Nothing in the listing below should change; retype it as is.

===============

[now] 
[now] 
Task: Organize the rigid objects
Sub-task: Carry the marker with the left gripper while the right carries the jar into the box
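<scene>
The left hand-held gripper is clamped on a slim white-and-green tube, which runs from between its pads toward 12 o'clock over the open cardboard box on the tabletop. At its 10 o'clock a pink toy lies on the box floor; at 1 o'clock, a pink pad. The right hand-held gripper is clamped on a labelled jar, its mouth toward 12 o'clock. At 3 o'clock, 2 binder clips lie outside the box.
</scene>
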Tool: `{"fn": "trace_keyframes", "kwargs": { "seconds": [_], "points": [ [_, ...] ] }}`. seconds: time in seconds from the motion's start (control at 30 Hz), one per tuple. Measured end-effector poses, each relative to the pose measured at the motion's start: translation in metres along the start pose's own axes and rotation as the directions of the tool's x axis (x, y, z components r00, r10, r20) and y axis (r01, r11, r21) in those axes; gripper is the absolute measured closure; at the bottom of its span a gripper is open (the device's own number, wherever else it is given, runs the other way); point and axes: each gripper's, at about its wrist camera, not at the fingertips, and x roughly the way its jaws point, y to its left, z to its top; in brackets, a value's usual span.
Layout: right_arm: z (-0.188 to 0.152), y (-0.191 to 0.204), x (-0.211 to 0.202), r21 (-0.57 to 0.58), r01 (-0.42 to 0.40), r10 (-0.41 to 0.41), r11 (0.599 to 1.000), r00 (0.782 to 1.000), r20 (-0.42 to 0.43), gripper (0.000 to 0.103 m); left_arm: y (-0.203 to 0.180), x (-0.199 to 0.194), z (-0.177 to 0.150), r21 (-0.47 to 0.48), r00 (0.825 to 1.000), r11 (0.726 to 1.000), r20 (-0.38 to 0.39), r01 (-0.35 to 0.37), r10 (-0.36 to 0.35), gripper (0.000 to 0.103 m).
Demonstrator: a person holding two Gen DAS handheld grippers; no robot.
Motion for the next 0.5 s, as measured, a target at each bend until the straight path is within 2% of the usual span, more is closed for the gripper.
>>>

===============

**Written answer:**
[now] 
[now] 
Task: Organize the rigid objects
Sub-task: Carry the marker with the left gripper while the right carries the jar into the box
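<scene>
The left hand-held gripper is clamped on a slim white-and-green tube, which runs from between its pads toward 12 o'clock over the open cardboard box on the tabletop. At its 10 o'clock a pink toy lies on the box floor; at 1 o'clock, a pink pad. The right hand-held gripper is clamped on a labelled jar, its mouth toward 12 o'clock. At 3 o'clock, 2 binder clips lie outside the box.
</scene>
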Tool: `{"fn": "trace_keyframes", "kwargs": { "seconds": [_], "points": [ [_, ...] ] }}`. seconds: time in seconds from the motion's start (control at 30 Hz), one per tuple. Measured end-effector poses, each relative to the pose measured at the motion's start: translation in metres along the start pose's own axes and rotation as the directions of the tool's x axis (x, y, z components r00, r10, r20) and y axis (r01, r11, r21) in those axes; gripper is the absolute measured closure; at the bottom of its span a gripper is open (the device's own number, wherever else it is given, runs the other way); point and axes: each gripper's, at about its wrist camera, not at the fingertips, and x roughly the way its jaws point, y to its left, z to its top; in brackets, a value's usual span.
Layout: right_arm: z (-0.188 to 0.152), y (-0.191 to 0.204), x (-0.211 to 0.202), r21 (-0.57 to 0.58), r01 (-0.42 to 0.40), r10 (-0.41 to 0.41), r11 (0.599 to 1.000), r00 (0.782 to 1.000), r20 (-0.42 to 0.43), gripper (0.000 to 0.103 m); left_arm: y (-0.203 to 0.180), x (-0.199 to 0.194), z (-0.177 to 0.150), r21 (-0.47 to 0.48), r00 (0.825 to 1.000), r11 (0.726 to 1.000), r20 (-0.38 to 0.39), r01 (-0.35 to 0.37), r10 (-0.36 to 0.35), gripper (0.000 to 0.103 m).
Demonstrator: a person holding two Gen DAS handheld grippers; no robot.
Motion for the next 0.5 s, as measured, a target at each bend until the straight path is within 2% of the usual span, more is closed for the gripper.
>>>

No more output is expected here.